Companies don’t need to spend megabucks to get a modicum of protection. That’s
a good thing, because even your basic bottle of $10 wine can be faked. Typically,
a counterfeiter in China or Thailand will collect or fabricate Bordeaux bottles,
refill them from tanks of cheap wine, and affix a false label. Since 2005,
Geneva-based Algoril has signed up nearly two dozen Bordeaux producers. For
a few cents per bottle, Algoril prints labels that give each one its own code,
which customers can match against a database using their cell phones. Dominique
Meneret, who just signed up with Algoril for his Domaine de Courteillac and
Château de Brondeau wines, hasn’t yet been faked, but "I prefer
to take insurance for the future," he says.
Both Domaine de Courteillac and Château de Brondeau are, I’m sure, perfectly
good, workmanlike wines, which retail for about $15 a bottle. And I daresay
that a determined counterfeiter, if he put his mind to it, could do a reasonable
job at faking those bottles. But the fact is that neither I nor you nor anybody
that either of us knows has ever heard of either of those wines – certainly
not the latter one, anyway. And if a counterfeiter is going to go to the effort
of counterfeiting an established wine label, he’s likely to choose one which
retails at a much higher price, therefore increasing his profit opportunities.
A counterfeit Petrus, I can see. A counterfeit Brondeau? I very much doubt it.
Nevertheless, Algoril has managed to sell its technology to those wines’ maker,
who thinks that he now has "insurance for the future". But of course
the chances of someone discovering a bottle of Château de Brondeau to
be a fake by using their cellphone in a wine retailer are lower even than the
chances of such a fake bottle existing in the first place.

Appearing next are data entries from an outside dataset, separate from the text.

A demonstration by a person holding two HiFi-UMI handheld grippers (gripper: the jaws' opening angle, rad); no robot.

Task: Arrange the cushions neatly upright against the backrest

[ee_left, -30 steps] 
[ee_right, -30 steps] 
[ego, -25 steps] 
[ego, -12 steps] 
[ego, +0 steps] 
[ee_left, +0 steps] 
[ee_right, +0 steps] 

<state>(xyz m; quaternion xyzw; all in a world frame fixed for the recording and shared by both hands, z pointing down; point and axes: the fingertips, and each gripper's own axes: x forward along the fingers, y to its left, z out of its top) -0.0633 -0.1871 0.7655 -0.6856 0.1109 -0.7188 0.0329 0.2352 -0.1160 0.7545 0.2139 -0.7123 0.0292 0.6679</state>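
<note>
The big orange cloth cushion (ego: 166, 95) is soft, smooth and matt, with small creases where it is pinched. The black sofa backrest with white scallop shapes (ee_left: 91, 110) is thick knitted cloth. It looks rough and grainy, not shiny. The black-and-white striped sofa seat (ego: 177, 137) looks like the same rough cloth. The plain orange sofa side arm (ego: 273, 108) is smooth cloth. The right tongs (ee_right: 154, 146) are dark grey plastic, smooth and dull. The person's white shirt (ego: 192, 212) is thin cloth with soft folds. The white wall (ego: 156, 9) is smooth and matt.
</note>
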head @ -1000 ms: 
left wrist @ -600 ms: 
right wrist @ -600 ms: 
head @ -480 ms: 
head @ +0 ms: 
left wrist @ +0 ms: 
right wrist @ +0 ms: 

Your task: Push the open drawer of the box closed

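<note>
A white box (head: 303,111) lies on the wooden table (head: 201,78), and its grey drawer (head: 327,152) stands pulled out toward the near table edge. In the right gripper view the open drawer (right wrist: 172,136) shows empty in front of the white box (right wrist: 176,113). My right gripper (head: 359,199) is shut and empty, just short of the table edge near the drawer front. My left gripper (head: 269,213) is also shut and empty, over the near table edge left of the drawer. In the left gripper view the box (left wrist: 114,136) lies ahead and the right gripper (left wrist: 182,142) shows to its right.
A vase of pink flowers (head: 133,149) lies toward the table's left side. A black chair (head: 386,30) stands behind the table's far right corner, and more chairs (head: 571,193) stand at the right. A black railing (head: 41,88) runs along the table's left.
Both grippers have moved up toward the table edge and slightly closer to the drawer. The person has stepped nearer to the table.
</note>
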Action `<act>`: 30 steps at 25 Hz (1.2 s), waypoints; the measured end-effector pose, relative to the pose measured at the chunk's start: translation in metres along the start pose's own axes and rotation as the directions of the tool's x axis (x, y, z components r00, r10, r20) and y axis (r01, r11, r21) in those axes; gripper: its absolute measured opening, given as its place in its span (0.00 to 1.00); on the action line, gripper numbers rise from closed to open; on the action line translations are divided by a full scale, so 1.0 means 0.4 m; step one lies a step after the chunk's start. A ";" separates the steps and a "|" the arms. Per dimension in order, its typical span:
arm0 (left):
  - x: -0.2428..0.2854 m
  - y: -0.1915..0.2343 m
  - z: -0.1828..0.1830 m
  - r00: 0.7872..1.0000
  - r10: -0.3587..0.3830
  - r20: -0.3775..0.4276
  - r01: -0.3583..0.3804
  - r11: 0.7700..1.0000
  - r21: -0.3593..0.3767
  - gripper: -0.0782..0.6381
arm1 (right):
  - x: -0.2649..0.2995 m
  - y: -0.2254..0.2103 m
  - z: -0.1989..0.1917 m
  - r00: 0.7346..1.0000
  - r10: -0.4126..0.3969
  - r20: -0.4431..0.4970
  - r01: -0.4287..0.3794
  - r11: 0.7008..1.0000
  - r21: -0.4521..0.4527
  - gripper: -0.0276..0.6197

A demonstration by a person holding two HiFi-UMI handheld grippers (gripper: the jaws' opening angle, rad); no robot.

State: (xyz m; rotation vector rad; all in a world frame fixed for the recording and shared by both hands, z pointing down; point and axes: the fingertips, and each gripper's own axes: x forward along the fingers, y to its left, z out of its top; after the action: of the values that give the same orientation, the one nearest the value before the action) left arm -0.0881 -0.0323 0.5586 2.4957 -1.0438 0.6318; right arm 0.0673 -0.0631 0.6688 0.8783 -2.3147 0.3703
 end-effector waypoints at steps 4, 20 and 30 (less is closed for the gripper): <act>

And it’s also worth stopping to wonder how much Dominique Meneret would really
lose even if his wines were faked. The answer is far from clear, but it involves
working out the probability – which is probably low – that
a purchaser of a fake Brondeau would otherwise have bought a real one. (Remember,
here, that if the retailer is stocking fake Brondeau, he almost certainly has
little if any legitimate connection with the makers and distributors of the
real wine.) There are also tougher questions involved about what
exactly a "loss" is.
In fact, the losses from counterfeiting can, in the real world, be negative.
Dolce & Gabbana, for instance, is notorious within the anti-counterfeiting
community for being quite uninterested in prosecuting those who counterfeit
its goods. And I suspect that the reason is not that they’re a lazy company
or one which isn’t interested in stemming any real losses. Rather, I think the
reason is that they have no interest in stemming losses which don’t actually
exist. When someone buys a fake D&G handbag, that person would not otherwise
have bought a real one at a hundred times the cost. But they are buying into
and publicly advertising the desirability of the D&G brand. Which means
there’s just as much reason to believe that D&G makes money from
counterfeiting as there is to believe that it loses money from it.
Add it all up, and there is really no chance that the anti-counterfeiting industry
is selling a useful product to the makers of $10 bottle of wine. This is a $500
million industry, and it’s growing, we’re told, at a double-digit rate. And
it’s using fear to sell its products, rather than economic logic.